Ignored Obscured Restored
This weekend marks the 15-year anniversary of the Song of the Week. 15 years!!! It started humbly the weekend of February 9-10, 2008. I sent out The Beatles’ “All My Loving” from the Ed Sullivan Show and “Sexy Sadie” from the White Album. I didn’t explain that my selections were chosen to celebrate the anniversary of the Beatles’ debut performance in America, launching the British Invasion; and the passing of the Maharishi Mahesh Yogi, whom “Sexy Sadie” was written about, and who had died earlier that week. I assumed everyone would figure that out.
When I started this I had no plan for how long it would continue. But if you had asked me that first week if I would still be doing it 15 years later, that would have been unimaginable. I’ll keep on writing until I run out of ideas. I hope you continue to read.
Now today’s song of the week.
“The Message” by Grandmaster Flash and The Furious Five was one of the first songs to utilize rap music to deliver a political message. Urban ghettos like the Bronx in New York City were badly ignored under Ronald Reagan’s spending priorities and budget cuts in the early 80s. “The Message” called out the reality of life in these inner-city neighborhoods in stark detail. “Broken glass”, homelessness, drugs, prostitution, filth, noise, poor education, unemployment… it’s all in there.

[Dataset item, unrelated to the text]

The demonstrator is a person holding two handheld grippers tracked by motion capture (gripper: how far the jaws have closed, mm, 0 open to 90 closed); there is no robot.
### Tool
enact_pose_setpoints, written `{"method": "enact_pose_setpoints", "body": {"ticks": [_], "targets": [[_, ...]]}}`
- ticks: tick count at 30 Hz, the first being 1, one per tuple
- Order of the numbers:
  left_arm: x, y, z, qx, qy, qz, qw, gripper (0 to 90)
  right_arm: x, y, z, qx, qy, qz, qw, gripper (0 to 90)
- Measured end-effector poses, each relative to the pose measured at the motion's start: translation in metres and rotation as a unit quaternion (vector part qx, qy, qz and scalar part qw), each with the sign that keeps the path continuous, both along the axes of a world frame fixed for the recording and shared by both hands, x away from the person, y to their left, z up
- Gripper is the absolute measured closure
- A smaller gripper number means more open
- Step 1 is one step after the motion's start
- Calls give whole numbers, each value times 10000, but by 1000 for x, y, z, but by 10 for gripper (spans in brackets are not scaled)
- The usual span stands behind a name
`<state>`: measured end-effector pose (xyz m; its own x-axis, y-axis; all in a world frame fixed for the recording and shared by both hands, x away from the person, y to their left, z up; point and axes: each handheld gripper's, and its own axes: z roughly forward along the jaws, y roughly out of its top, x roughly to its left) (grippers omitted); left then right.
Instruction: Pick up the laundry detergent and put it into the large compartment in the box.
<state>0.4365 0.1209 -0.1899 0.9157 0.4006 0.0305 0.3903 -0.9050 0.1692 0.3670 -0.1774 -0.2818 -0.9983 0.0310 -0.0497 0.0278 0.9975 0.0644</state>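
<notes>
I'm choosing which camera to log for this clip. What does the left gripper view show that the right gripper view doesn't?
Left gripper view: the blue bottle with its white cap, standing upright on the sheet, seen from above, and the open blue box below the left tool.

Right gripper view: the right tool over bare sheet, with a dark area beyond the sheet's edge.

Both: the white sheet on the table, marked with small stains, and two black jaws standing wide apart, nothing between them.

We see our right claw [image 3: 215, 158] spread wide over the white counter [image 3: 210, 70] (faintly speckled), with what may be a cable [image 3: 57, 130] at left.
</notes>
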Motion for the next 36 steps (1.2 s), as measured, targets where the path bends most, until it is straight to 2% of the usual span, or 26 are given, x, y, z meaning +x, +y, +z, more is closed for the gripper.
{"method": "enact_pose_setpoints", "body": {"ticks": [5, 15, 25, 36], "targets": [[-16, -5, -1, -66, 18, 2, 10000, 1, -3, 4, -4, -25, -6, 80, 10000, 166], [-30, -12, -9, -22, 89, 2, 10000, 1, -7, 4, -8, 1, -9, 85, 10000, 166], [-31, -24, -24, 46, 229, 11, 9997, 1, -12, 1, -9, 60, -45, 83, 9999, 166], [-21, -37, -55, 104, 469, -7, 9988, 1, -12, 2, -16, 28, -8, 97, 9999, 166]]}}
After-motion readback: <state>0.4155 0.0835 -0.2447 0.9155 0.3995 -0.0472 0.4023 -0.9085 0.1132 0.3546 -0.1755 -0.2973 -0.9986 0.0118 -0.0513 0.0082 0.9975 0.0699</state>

The situation all comes together in the line “It’s like a jungle, sometimes it makes me wonder how I keep from going under.”

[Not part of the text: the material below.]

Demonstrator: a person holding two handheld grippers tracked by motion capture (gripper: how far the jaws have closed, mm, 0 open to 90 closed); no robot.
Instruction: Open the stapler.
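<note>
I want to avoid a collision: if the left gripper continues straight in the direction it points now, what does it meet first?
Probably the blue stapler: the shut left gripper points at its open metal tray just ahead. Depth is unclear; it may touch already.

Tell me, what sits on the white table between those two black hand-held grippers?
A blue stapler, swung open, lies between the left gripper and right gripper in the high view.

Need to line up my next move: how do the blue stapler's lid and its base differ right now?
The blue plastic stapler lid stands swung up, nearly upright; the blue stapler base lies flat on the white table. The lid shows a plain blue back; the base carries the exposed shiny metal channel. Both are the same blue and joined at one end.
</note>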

“The Message” is consistently listed as one of the “Greatest Songs of… whatever.” Dave Marsh scored it at #87 in his 1989 list of the 1001 Greatest Singles Ever Made. Rolling Stone’s 2012 list of The 50 Greatest Hip-Hop Songs of All Time voted it #1. In 2018, liveabout.com gave “The Message” the #3 slot on their list of The 100 Best Rap Songs of All Time.
Enjoy… until next week.
I think The Message is the most radical expression of alienation we have from the rap age, but it led to dilution. Our interests aren’t black and right. Way more complicated.
When I said Rap Age, I meant the early years.